Untuk BSPS rumah tidak layak huni (RTLH) bersumber dari anggaran bantuan kementrian PUPR tahun 2021 sebesar Rp 4 miliyar untuk 200 penerima di kabupaten lamongan provinsi jawa timur.
"Besaran nilai penerima Rp 20.000.000 dengan rincian 17,5 juta untuk membeli matrial dan 2,5 juta untuk biaya kuli atau tukang. Dengan klasifikasi desa Sungegeneng Kecamatan Sekaran, Kabupaten Lamongan, 99 penerima bantuan dan sebanyak 101 penerima pada desa-desa di Kabupaten Lamongan," terang Rois Putra dalam orasinya.
Akan tetapi kata Rois, pada pelaksanaan program BSPS khusunya di Kabupaten Lamongan menimbulkan banyak kejanggalan pada apa yang sudah di atur di peraturan mentri PUPR No. 13 th 2016.
"Tidak sesuai dengan apa yang ada di lapangan, seperti tidak ada pemerataan dalam pembangunan pada program BSPS RTLH. Tidak adanya transparasi penyaluran dana dari SKPD ke penerima. Tidak becusnya Tim fasilitator lapangan (TFL) dalam mengawal dan mengawasi pelaksanaan BSPS. Dan Adanya dugaan pungli terhadap pembelanjaan material bangunan," terangnya.
Rois menyebutkan, ada dua pelapor yang sudah memasukkan laporannya ke Kejari Lamongan sebulan lalu. Pihak Kejari sudah seharusnya segera menindaklanjuti laporan itu dan tidak berjalan lambat. Sebab, sampai saat ini laporan itu menurut Ammpel belum juga ditindak lanjuti oleh Kejari.

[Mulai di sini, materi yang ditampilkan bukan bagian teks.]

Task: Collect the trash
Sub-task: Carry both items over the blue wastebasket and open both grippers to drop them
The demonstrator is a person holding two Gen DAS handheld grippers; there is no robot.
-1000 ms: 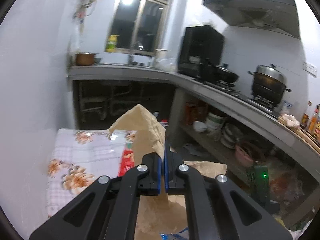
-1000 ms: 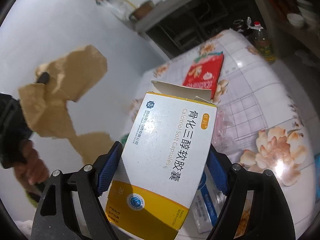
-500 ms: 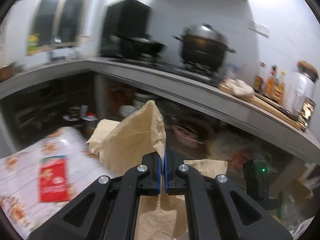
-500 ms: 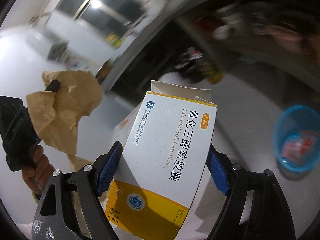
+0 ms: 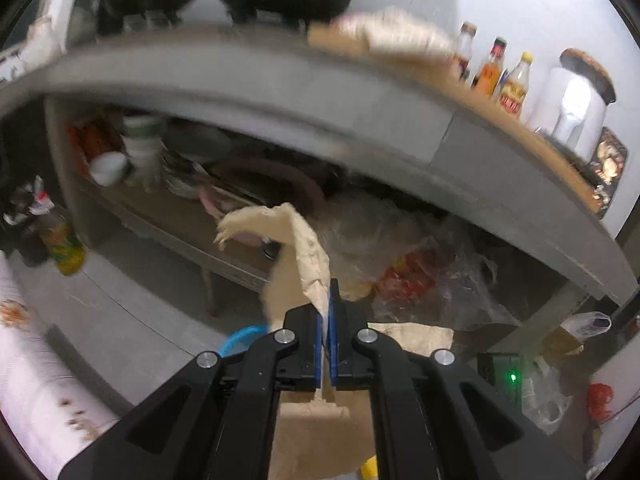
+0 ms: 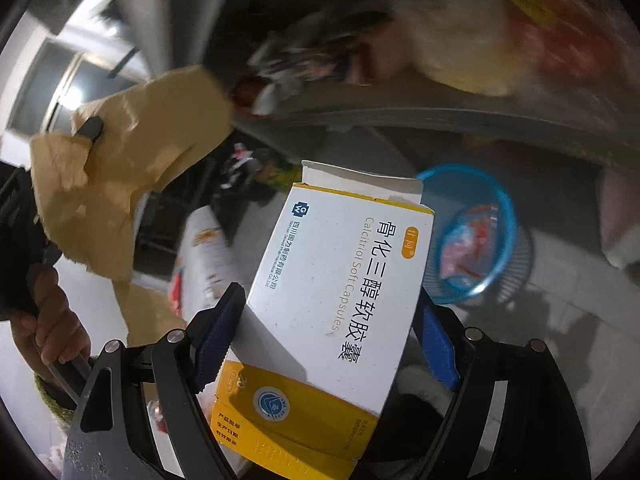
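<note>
My left gripper (image 5: 328, 300) is shut on a crumpled sheet of brown paper (image 5: 308, 256), which sticks up past the pads and hangs below them. The right wrist view shows the same brown paper (image 6: 132, 160) at the left, above a hand (image 6: 52, 332) on the left gripper's handle. My right gripper (image 6: 328, 320) is shut on a white and yellow medicine box (image 6: 332, 304), its top flap open. A blue mesh waste basket (image 6: 476, 236) with pink and red wrappers inside stands on the floor just right of the box. Only its blue rim (image 5: 240, 338) peeks out beside my left fingers.
A grey concrete counter (image 5: 320, 92) carries sauce bottles (image 5: 492, 72) and a white jar (image 5: 576, 100). The shelf beneath it holds bowls (image 5: 120, 160) and plastic bags (image 5: 400, 248). A yellow-labelled bottle (image 5: 64, 244) stands on the floor at left. The flowered tablecloth (image 5: 24, 360) lies at lower left.
Both views have swung away from the flowered table toward the counter and floor. The blue basket has come into sight and grown nearer. Both grips are unchanged.
</note>
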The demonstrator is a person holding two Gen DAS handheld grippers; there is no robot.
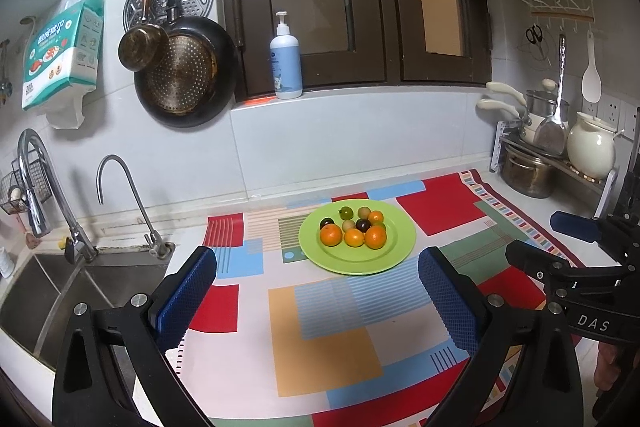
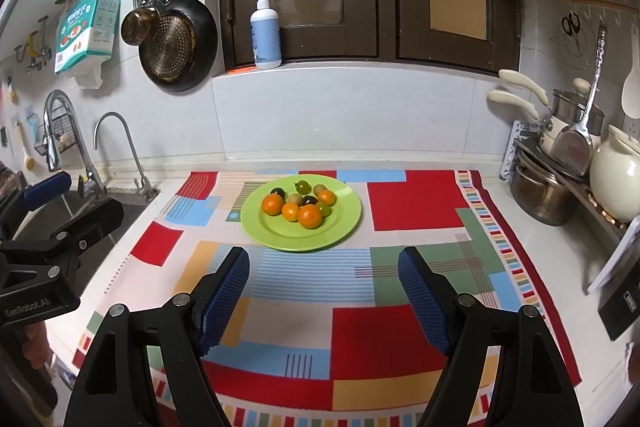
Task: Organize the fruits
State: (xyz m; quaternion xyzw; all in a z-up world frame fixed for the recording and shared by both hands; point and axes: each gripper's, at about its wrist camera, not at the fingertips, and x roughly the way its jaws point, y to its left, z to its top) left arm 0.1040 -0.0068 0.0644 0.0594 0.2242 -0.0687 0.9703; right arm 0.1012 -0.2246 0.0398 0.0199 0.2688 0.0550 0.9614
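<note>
A green plate [image 1: 394, 251] sits on the patterned mat and holds several small fruits: orange ones [image 1: 331, 234] at the front, dark purple ones [image 1: 363, 225] and pale green ones [image 1: 345, 213] behind. The plate also shows in the right wrist view [image 2: 340, 227] with the orange fruits [image 2: 309, 217]. My left gripper [image 1: 318, 295] is open and empty, hovering above the mat in front of the plate. My right gripper [image 2: 324, 291] is open and empty, also in front of the plate. Each gripper shows at the edge of the other's view.
The colourful mat [image 1: 328, 339] covers the counter. A sink [image 1: 48, 303] with two taps [image 1: 132, 203] lies to the left. Pots and a cream jug [image 1: 590, 147] stand on a rack at right. A soap bottle [image 1: 286, 61] stands on the window sill; pans [image 1: 186, 71] hang on the wall.
</note>
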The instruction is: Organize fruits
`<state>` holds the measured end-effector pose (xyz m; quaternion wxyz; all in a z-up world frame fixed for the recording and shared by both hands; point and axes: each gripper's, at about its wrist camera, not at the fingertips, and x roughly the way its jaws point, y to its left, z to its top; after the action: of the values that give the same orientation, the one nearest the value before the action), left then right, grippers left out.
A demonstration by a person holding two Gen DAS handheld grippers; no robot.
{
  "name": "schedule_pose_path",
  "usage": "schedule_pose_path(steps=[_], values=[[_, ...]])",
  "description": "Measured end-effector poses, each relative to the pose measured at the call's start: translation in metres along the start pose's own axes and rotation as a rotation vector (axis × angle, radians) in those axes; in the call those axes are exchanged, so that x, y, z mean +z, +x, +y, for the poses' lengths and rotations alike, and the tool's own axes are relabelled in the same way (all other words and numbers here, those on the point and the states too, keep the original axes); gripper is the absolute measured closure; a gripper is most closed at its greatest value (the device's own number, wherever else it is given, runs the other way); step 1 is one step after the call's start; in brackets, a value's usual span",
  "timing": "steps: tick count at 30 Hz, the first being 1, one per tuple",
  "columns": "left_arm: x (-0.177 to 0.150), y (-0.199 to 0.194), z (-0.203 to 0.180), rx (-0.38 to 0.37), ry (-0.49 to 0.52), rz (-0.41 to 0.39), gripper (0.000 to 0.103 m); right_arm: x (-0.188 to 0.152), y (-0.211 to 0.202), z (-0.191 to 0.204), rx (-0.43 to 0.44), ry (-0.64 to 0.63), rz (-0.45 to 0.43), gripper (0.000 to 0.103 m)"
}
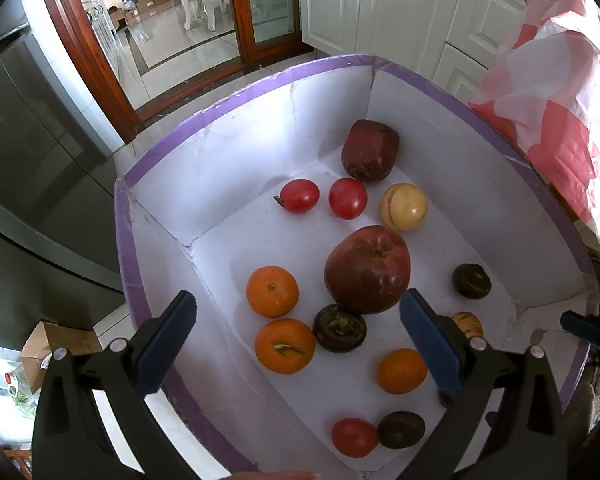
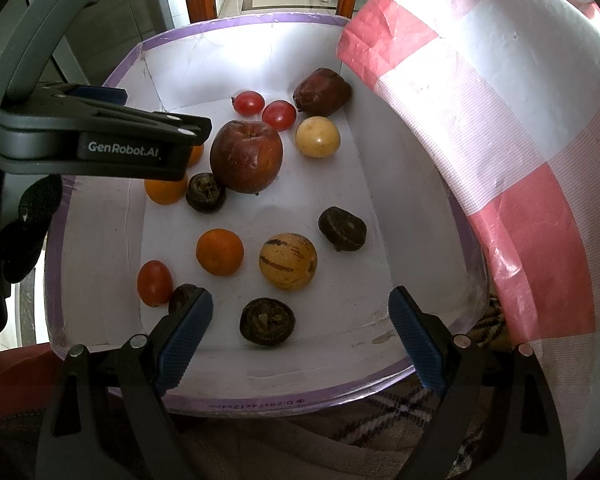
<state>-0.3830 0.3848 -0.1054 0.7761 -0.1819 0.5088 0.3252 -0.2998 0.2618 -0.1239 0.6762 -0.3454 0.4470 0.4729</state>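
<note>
A white box with a purple rim [image 1: 228, 104] [image 2: 236, 24] holds loose fruit. A big dark red apple [image 1: 367, 269] [image 2: 246, 156] lies mid-box, with several oranges [image 1: 272, 291] [image 2: 219, 252], red tomatoes [image 1: 347, 198] [image 2: 278, 115], dark wrinkled fruits [image 1: 339, 327] [image 2: 342, 228], a yellow melon [image 1: 403, 207] [image 2: 317, 136] and a striped one [image 2: 288, 266]. My left gripper [image 1: 298, 336] is open and empty above the box's near side, over an orange and a dark fruit. My right gripper [image 2: 301, 326] is open and empty above the near edge, around a dark fruit [image 2: 266, 321].
A pink and white checked cloth [image 1: 552, 92] [image 2: 500, 128] hangs over the box's right side. A dark fridge [image 1: 32, 168] stands to the left. White cabinets [image 1: 380, 4] and a wooden door frame [image 1: 84, 40] lie beyond. The left gripper's body [image 2: 100, 140] reaches over the box's left side.
</note>
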Motion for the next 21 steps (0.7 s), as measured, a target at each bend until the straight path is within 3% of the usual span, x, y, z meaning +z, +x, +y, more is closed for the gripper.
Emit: schedule_pose_path(steps=[21], values=[[0.0019,0.0062,0.0006,-0.017,-0.008,0.007,0.001,0.0005,0.0000,-0.0009,0.002,-0.002,0.001,0.016]])
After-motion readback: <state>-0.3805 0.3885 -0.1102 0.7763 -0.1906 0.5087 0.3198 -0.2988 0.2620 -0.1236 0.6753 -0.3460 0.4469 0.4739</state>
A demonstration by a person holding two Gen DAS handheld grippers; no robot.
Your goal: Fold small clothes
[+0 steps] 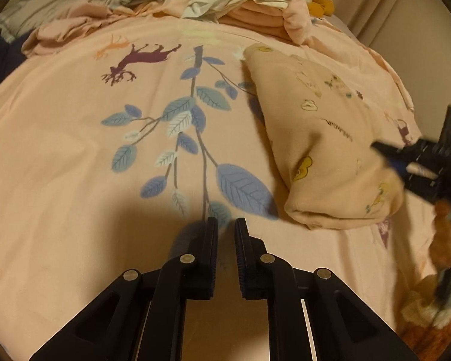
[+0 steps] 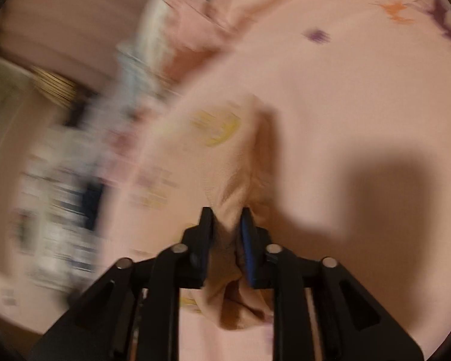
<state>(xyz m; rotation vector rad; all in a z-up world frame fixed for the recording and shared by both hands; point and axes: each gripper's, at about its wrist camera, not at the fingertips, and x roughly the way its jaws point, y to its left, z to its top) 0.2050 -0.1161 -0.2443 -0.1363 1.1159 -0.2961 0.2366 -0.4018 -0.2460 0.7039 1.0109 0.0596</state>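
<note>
A peach printed garment [image 1: 324, 138], partly folded, is laid on the pink leaf-patterned bedsheet [image 1: 75, 165], to the right of the blue leaf print [image 1: 177, 138]. The right gripper [image 2: 225, 219] is clamped on a bunched edge of that garment, fabric being pinched between its fingers; much of the right wrist view is blurred. The left gripper [image 1: 226, 225] is held above the sheet beside the garment, its fingers slightly apart with nothing between them. A pile of clothes [image 1: 249, 0] is seen beyond the garment.
</note>
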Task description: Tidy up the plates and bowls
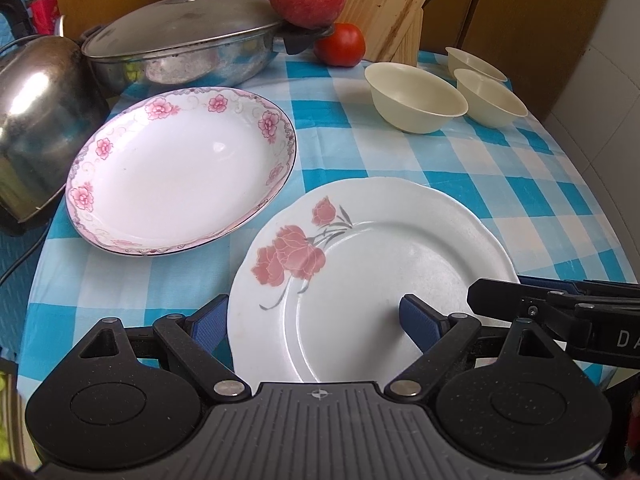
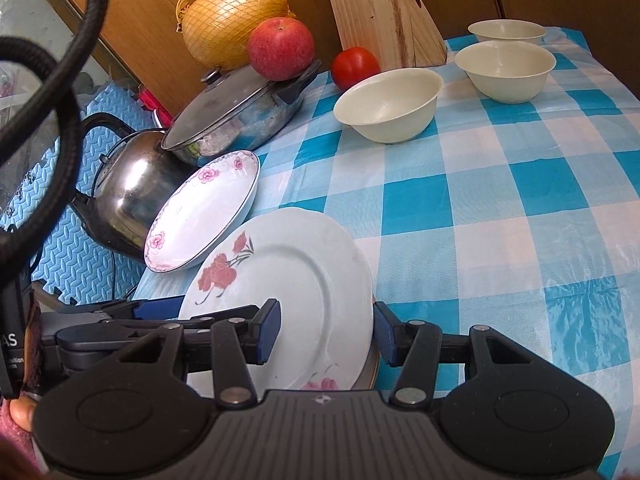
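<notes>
The tabletop (image 1: pixel 540 184), under a blue checked cloth, carries a lidded pan (image 1: pixel 180 52) and a kettle (image 1: pixel 36 120) at the far left. A rose plate (image 1: pixel 360 264) sits nearest, tilted, with another dish under it in the right view; a deep plate (image 1: pixel 180 168) lies just beside it. Three bowls (image 1: pixel 416 96) stand well apart at the far right. The left claw (image 1: pixel 316 320) and the right claw (image 2: pixel 328 328) are both spread, each straddling the rose plate's rim.

I see open checked tablecloth (image 2: pixel 500 208) right of the rose plate (image 2: pixel 288 280). Kettle (image 2: pixel 132 184), lidded pan (image 2: pixel 236 116) and floral dish (image 2: pixel 204 216) crowd its left; three cream bowls (image 2: pixel 390 106) block the far edge.
</notes>
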A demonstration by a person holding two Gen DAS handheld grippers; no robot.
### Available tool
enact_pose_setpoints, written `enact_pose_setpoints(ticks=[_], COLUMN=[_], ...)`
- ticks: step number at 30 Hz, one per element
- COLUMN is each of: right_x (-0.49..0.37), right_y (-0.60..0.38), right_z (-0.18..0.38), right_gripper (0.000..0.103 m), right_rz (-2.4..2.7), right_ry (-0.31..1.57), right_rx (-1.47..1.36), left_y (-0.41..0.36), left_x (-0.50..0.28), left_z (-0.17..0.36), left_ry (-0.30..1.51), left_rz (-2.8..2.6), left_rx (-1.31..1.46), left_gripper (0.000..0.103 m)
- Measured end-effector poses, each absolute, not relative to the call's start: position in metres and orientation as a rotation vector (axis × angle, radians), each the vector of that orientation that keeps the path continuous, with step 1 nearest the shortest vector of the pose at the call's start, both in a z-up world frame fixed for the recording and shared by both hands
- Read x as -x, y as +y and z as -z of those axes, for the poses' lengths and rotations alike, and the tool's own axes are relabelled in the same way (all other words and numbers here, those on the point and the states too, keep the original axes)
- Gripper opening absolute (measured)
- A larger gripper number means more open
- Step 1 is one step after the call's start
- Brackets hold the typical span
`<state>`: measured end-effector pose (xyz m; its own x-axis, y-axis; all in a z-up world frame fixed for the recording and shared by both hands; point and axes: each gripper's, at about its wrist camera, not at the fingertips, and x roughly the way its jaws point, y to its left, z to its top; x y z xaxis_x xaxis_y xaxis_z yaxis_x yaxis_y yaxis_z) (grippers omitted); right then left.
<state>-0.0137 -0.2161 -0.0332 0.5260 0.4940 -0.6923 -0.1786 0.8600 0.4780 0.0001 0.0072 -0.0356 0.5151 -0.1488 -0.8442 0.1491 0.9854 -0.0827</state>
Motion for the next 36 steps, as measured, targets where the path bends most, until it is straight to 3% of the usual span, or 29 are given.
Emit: enact_pose_setpoints(ticks=[28,36], right_x=[0.018,0.033], right_y=[-0.218,-0.201], right_z=[0.033,0.03], right_gripper=[0.049,0.05], right_rz=[-0.425,-0.416], right_ry=[0.961,0.924], right_rx=[-0.379,-0.21], left_y=[0.017,0.023], left_x=[0.01,0.008], left_z=[0.026,0.024], left_ry=[0.98,0.975], left_rz=[0.206,0.191], left_rx=[0.034,0.055], left_gripper=[0.091,0.091])
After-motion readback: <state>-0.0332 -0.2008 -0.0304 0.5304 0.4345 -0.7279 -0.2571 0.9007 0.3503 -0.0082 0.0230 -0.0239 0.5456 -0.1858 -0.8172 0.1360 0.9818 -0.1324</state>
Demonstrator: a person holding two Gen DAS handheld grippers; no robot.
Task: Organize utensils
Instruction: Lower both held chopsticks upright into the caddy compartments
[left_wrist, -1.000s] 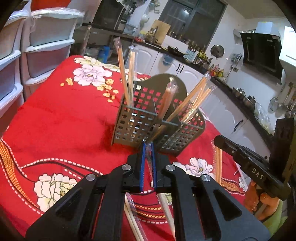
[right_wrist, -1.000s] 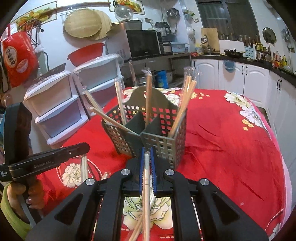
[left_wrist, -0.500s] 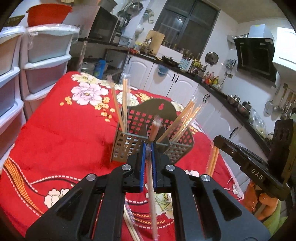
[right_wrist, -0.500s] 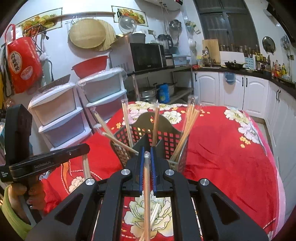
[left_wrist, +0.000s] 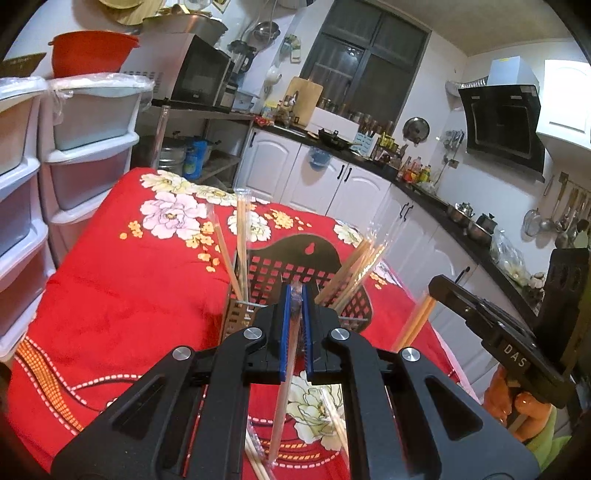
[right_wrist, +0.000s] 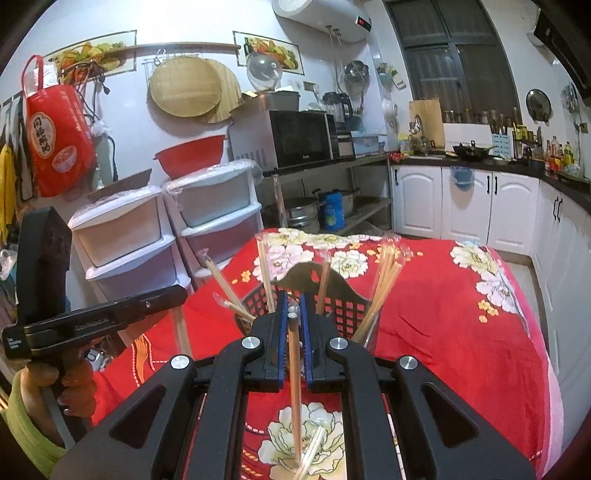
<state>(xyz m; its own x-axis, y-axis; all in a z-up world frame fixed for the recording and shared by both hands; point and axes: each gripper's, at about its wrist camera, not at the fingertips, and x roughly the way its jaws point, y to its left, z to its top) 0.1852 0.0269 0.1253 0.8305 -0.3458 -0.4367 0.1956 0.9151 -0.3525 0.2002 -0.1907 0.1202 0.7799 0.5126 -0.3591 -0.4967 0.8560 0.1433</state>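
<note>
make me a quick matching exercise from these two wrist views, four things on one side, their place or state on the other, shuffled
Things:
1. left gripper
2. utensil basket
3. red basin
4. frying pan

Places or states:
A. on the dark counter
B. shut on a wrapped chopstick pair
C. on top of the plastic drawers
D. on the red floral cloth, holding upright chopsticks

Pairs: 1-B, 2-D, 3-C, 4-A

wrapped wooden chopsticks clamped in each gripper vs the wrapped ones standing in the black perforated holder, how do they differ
The clamped wrapped chopsticks are pinched between shut blue pads of the left gripper and right gripper; the standing wrapped chopsticks are held by nothing. The clamped ones hang clear of the black perforated holder over the red floral cloth; the standing ones lean inside it. Both are pale wood in clear sleeves.
</note>
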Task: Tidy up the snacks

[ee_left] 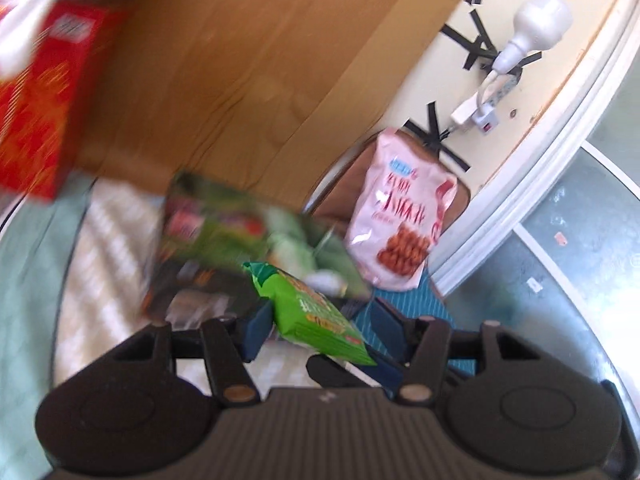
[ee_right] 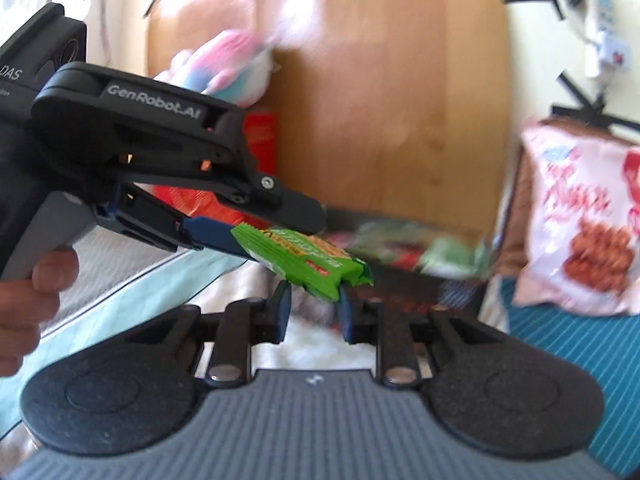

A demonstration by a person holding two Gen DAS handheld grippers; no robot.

"Untuk itu kami, Ammpel mendesak Kejari untuk segera menindak lanjuti kasus korupsi dana BSPS-RTLH 2 dan Mendorong Kejari agar konsisten dalam menegakkan hukum tanpa tebang pilih. Menuntut Kejari untuk memanggil dan memeriksa oknum oknum yang terlibat dalam kasus korupsi dan serta secepatnya Kejari membentuk tim investigasi terkait kasus BSPS - RTLH," tandasnya.